Amidst the chaos of the global economic downturn, Iceland has been hit particularly hard: the small island nation - home to the headquarters of EVE Online developers CCP - effectively went bankrupt earlier this month. CCP CEO Hilmar Pétursson was quick to reassure EVE fans that the company was going to weather the storm in a post on the official site, saying that the people of Iceland were "sturdy and tenacious by nature." The country (and company) were "full of tough people, the rest died off centuries ago."
Pétursson found a few moments to chat with me about how he thought the financial shakeup at home and abroad might affect the future of CCP and EVE Online . While he certainly recognized the gravity of the situation, his views were, as a whole, optimistic: "The service we have to offer is very economically resilient," said Pétursson. "Paying $15 and playing as much as you want within a given month is a very strong value, especially compared to the price of a movie ticket." He believes that MMOs will be inversely affected by the economic crisis - people will be more likely to spend time online and in-game than watching TV or going out to the movies - and their own internal data has supported that, with people playing more frequently than they used to. "As long as we keep up our end of the bargain," he continued, "they'll be able to continue that."
Since the launch of EVE , CCP has continued to grow along with the game, swelling from a group of just 35 people to a team of more than 300. With the value of the ISK (the Icelandic krona, not the EVE in-game currency) plummeting against other currencies, I asked Pétursson whether or not the company - whose Iceland-based employees are paid in ISK - could continue to grow. Pétursson acknowledged the problem, with CCP employees suddenly faced with salaries worth a fraction of what they'd previously been in the global sense. Still, said Pétursson, they were "committed to CCP and to EVE . We all understand that it will be difficult in the short-term, since the situation in Iceland is so volatile." Still, it was something that the company was in a position to weather, and though they understood that the days immediately to come might be rocky, prospects for the long run were good.
Nor was it just the native Icelanders who were "sturdy and tenacious," he elaborated. The members of the CCP team who had uprooted themselves and moved to Iceland shared that same core resiliency, Pétursson believed. Even though the other CCP offices around the world hadn't been hit quite as hard as the headquarters in Reykjavik, the company culture had survived.
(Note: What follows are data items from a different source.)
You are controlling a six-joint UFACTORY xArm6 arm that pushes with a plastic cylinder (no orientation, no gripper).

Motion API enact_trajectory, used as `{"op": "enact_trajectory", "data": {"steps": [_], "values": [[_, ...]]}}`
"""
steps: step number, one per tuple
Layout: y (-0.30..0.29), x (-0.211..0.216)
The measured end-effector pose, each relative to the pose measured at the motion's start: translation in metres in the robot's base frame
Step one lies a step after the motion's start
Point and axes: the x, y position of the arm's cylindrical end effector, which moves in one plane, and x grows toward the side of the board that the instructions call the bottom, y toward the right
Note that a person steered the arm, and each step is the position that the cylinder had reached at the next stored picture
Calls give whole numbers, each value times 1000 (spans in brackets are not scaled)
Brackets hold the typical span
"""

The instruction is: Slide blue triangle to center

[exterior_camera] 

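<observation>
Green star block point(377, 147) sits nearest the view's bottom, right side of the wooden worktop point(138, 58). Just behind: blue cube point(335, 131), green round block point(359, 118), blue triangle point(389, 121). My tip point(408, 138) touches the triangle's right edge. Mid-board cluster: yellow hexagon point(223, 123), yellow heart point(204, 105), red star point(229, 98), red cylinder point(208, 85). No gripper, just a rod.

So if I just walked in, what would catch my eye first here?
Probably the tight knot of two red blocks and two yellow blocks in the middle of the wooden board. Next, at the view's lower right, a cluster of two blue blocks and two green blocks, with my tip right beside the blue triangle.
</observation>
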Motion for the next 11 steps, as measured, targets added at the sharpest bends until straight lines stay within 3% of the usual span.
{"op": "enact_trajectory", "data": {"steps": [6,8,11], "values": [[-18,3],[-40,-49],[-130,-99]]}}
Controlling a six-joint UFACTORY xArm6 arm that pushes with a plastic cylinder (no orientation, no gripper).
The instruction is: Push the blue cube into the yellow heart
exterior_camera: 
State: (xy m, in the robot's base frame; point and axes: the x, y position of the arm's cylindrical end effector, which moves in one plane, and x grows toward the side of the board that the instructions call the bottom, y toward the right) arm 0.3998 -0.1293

While the global nature of the company made it more resilient against the fall of the ISK, it also meant that the company would not likely see as much benefit from having much of its revenue in foreign currency - which has practically tripled in value against the krona. Yes, the company's costs in Iceland were mostly in ISK, but with offices around the world, they had expenses in many other currencies as well for server upgrades and the like. Still, Pétursson explained, he viewed the company's global status - and the diversified, multifaceted nature of its employees - as something that made it more suited to tackle economic issues.